■ Activity
Give the data again exactly as written, without any of its pictures.
####################
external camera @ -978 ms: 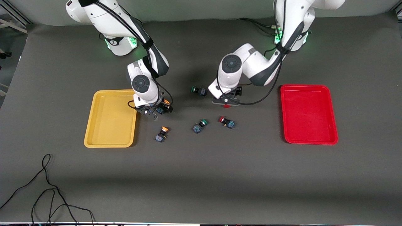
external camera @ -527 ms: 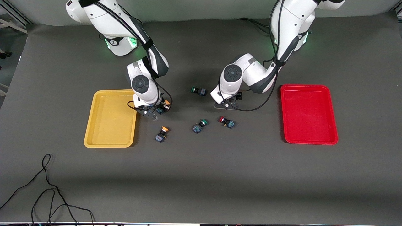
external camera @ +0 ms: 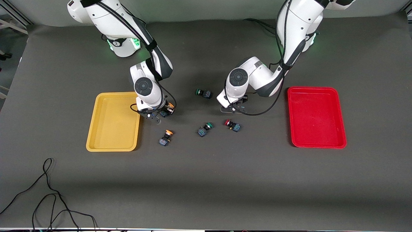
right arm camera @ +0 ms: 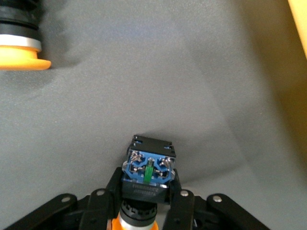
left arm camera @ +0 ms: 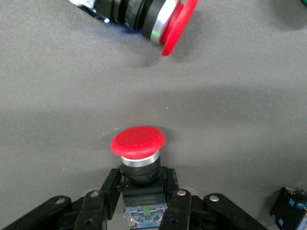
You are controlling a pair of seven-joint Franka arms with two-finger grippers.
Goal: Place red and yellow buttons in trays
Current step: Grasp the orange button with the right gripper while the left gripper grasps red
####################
■ Expected output
external camera @ -978 ms: 
external camera @ -527 ms: 
external camera @ +0 ms: 
right arm camera @ +0 ms: 
left arm camera @ +0 ms: 
You are controlling a pair of seven-joint Franka arms with two-finger grippers.
Goal: Place red and yellow buttons in trays
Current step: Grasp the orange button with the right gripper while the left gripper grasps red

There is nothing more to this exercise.